Minister for Social and Family Development Chan Chun Sing has stated that new child care, kindergarten and school staff members are required to obtain medical clearances before they commence work under the Child Care Centres Act and Education Act.
This was his response to questions filed by Non-constituency Member of Parliament (NCMP) Mr Dennis Tan Lip Fong who asked the Minister for Social and Family Development, how many cases have there been of schools and childcare centres allowing potential teachers or staff to start work before they have passed the pre-employment medical screening for the past three years and what actions have been taken against these schools and childcare centres.
Mr Chan said that the Early Childhood Development Agency (ECDA) requires childcare centres and kindergartens to register their staff members and declare on-line that this requirement has been adhered to.
“ECDA also conducts random checks to verify the declarations,” he added.
He stated that one childcare centre was found to have allowed their teacher to work before obtaining the pre-employment medical certification over the past three years.
The minister said that ECDA issued a warning letter to the centre and put it on a short probationary licence.

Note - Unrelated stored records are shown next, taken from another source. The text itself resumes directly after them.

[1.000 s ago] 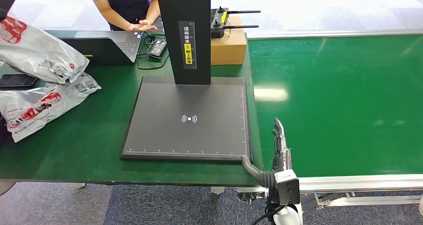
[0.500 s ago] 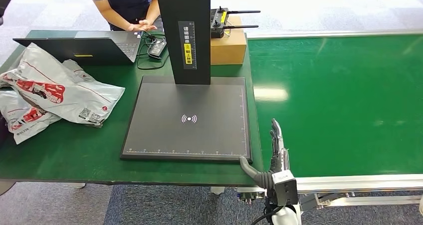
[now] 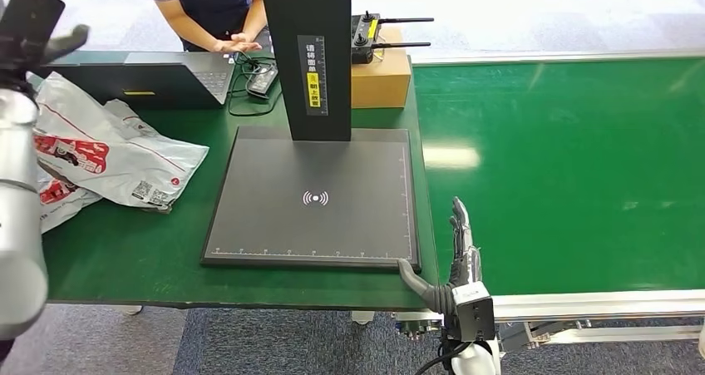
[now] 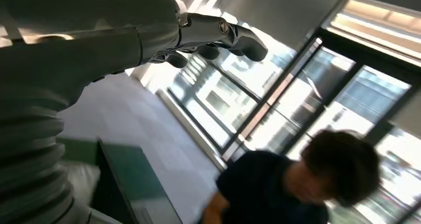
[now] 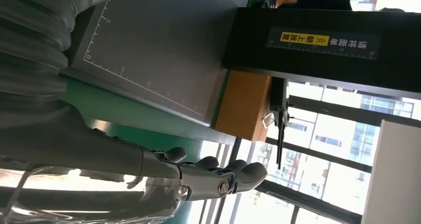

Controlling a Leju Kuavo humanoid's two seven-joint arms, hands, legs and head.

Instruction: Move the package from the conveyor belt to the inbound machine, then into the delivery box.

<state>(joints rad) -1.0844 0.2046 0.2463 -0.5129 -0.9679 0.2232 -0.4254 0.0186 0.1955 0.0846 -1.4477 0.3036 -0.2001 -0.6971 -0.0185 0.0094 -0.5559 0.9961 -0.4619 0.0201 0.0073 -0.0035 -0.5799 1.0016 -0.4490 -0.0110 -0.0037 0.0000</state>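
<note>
- green table [image 3: 133, 250] on the left, green conveyor belt [image 3: 574, 167] on the right, bright windows behind; person [image 3: 208, 1] standing at the far side by a laptop [image 3: 150, 80].
- inbound machine [image 3: 316, 196]: flat dark scan pad with a black post [image 3: 316, 51] rising from its far edge, nothing lying on the pad.
- cardboard box [image 3: 381, 76] with a black antenna remote [image 3: 366, 34] on top, far of the pad.
- package [image 3: 125, 155]: grey mailer bag with red print, lying at the left end of the table on top of a second mailer [image 3: 58, 200], well apart from the pad.
- delivery box: cannot tell where.
- left hand [image 3: 33, 26] raised at the far left, above the bags; fingers [image 4: 233, 33] loosely curled, holding nothing, apart from the package.
- right hand [image 3: 457, 254] low at the near edge of the belt, just beside the pad's near right corner; fingers [image 5: 233, 174] fairly straight, thumb out, holding nothing.
- judged step: package set down on the left, nothing on the belt to collect.
- next move probably calls for waiting on a fresh package, then reaching over the belt with the right hand, fingers wide.
</note>
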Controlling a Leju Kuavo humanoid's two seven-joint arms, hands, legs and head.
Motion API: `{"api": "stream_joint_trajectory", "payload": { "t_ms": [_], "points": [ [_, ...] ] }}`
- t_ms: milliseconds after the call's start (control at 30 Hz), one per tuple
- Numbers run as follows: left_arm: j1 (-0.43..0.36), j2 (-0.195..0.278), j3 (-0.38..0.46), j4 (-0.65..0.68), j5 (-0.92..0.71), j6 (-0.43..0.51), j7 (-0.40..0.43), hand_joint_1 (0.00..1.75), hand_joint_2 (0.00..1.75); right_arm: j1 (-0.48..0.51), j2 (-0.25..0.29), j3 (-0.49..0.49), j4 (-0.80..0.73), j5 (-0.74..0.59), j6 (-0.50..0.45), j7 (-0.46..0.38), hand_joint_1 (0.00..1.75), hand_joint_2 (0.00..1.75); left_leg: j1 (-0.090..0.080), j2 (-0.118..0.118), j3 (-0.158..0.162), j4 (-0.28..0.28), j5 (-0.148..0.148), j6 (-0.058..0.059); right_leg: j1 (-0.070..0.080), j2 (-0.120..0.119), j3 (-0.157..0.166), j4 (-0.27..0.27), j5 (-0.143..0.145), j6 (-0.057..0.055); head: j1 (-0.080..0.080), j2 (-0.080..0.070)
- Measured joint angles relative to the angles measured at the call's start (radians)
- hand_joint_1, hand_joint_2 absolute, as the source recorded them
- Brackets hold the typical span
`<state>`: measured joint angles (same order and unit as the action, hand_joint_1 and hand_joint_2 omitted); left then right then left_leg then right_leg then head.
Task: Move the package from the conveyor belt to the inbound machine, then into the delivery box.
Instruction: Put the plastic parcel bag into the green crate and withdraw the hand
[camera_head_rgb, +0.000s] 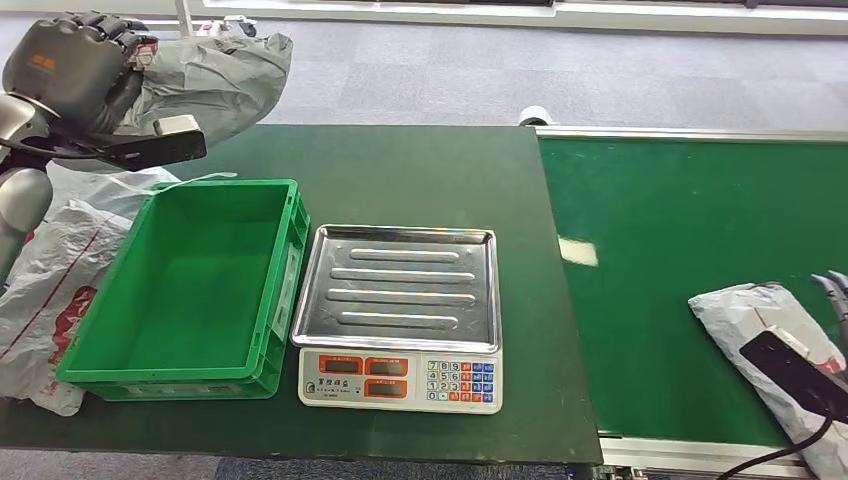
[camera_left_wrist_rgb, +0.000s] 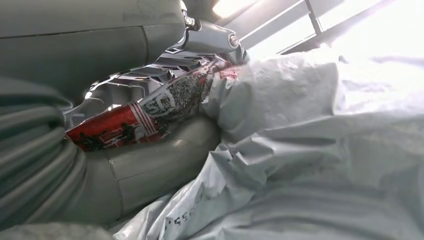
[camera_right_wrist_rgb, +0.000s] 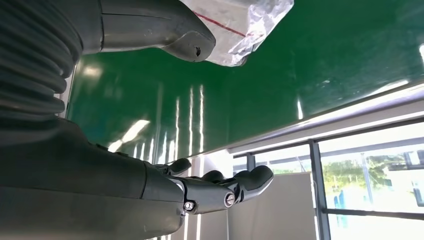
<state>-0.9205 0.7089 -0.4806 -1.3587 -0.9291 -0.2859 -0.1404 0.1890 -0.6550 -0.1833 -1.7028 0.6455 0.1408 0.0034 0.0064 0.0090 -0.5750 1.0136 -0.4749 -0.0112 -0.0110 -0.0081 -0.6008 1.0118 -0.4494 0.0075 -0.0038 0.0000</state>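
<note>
The robot's left hand (camera_head_rgb: 65, 65) holds a crumpled grey plastic mailer package (camera_head_rgb: 215, 75) in closed fingers above and beyond the empty green plastic delivery crate (camera_head_rgb: 190, 285), apparently past weighing, while the right hand (camera_right_wrist_rgb: 220, 187), fingers spread, nears another grey mailer (camera_head_rgb: 770, 330) on the green conveyor belt (camera_head_rgb: 680, 250).

The right robot hand (camera_right_wrist_rgb: 200, 120) hangs over the glossy green conveyor belt (camera_right_wrist_rgb: 310, 65), its thick grey thumb (camera_right_wrist_rgb: 165, 27) and darker fingers (camera_right_wrist_rgb: 235, 185) spread well apart with nothing between them. Just beyond the thumb tip a crumpled grey plastic package with a thin red line (camera_right_wrist_rgb: 240, 25) lies on the belt. A silver metal rail (camera_right_wrist_rgb: 350, 115) edges the belt, with bright windows (camera_right_wrist_rgb: 370, 175) behind it.
</note>
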Motion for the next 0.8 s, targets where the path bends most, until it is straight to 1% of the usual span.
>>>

ECDA also stepped up supervision of the centre to ensure that it had put in place measures to avoid future lapses.
This parliamentary question comes after a series of active tuberculosis (TB) infection by pre-school teachers in different schools.
The first one was a foreign trainee who was diagnosed with TB in August this year. She had been working for the school for three weeks and had gone through a medical assessment in her home country and passed the test. She had only spent three weeks at the school as an observer. However, after a pre-employment screening in Singapore which was conducted by Singapore Anti-Tuberculosis Association, the teacher was diagnosed with active TB.
Twenty-nine pre-schoolers along with seven staff members,including teachers and cleaners, who were based in the same affected house as the trainee were screened.
Unfortunately, a 2-year-old pre-schooler was later diagnosed with latent TB.
While another case in the same month, another pre-school teacher was also diagnosed with active TB. 104 children and 20 staffs of the school all had been screened. The children below 5 years old had a skin test and chest X-ray, while those above 5 years old were given blood tests. No one was reported to have infected with the illness.